El alcalde de Roma Ignazio Marino está cada vez más solo. Después de la expulsión del Concejal de Transportes Guido Improta y la eliminación de la alta dirección de Atac, la despedida de la Concejala de Presupuesto Silvia Scozzese también llegó en la noche del sábado. Los concejales que han dejado la junta de Marino son muy cercanos al primer ministro Matteo Renzi, quien lleva meses en guerra fría con el alcalde capitolino porque lo considera incapaz de resolver la crisis y la degradación de la capital. Uno de los nodos clave en la diatriba entre Marino y Renzi es la historia del Jubileo extraordinario de Roma. ??
Faltan poco más de 4 meses para el Jubileo anunciado sorpresivamente por el Papa Francisco el pasado mes de marzo pero el máquina organizativa de la Capital todavía parece absolutamente engullida.
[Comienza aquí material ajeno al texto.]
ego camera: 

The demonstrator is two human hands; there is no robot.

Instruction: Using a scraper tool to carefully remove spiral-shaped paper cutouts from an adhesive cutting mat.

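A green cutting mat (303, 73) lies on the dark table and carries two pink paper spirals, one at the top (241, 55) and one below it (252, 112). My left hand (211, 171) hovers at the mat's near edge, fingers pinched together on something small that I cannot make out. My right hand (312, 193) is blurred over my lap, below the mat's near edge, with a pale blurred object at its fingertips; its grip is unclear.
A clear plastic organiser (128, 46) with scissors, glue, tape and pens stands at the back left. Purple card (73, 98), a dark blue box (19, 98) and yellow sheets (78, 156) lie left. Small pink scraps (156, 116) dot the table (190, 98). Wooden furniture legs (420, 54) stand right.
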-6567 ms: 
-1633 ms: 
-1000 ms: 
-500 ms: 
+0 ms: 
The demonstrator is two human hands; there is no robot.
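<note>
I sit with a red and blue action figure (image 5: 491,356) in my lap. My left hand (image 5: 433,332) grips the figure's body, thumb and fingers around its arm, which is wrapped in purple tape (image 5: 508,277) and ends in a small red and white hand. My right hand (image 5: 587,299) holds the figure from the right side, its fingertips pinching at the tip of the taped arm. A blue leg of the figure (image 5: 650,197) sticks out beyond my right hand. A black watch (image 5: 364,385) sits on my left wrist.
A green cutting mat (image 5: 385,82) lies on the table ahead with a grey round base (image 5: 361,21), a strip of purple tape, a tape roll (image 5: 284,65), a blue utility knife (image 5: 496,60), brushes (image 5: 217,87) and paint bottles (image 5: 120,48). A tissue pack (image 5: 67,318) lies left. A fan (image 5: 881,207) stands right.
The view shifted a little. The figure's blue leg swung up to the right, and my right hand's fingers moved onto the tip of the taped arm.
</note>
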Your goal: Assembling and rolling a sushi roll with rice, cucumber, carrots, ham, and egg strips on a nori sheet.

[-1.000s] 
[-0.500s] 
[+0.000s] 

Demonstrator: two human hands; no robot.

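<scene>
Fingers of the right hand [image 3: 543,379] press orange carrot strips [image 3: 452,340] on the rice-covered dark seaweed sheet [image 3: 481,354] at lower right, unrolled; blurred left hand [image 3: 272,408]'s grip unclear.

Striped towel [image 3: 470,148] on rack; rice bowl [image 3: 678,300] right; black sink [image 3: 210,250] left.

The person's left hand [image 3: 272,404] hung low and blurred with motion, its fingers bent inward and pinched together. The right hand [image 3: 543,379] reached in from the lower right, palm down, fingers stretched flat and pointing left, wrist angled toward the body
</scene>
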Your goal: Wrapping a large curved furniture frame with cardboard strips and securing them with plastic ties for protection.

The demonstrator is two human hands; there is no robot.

Y el exalcalde de la ciudad habla de un aparato organizativo que hay que reorganizar por completo francesco rutelli quien, en una entrevista concedida a Rainews 24, declaró sin rodeos: “El Papa anunció el Jubileo hace cuatro meses, sorpresivamente. Pero Han pasado cuatro meses y no ha pasado nada.: no se ha creado una figura de coordinación, no se ha escrito un programa de intervenciones”.
Rutelli señala con el dedo a la actual administración, la encabezada con tantas preocupaciones por Ignazio Marino, y explica que "los que tienen responsabilidad política, lo digo como padre de hijos que viven en la ciudad, entiendan que es una cuestión de reorganizar completamente la máquina". Para Rutelli, no se necesitan grandes obras pero es importante tener una sala de control y realizar "operaciones mínimas a partir de la decoración básica".
“La ciudad ya no puede permitirse un bombardeo diario como este”, atrona el exalcalde de Roma que se suma así al coro de quienes quisieran un cambio radical en la administración de la ciudad. Entre los puntos más críticos de la gravísima situación en Roma se encuentra también Ataque, la empresa municipal de transporte público. Con respecto a la hipótesis de privatización de Atac, Rutelli utiliza una metáfora que vale más que muchas declaraciones políticas escuchadas en las últimas semanas: "Haría falta un Emir drogado para tomar acciones de Atac. En cambio, necesitamos retomar un camino de transformación en el sentido de la competencia. Hacen falta reformas profundas, competencia real y una transformación que debe llegar a los directivos”.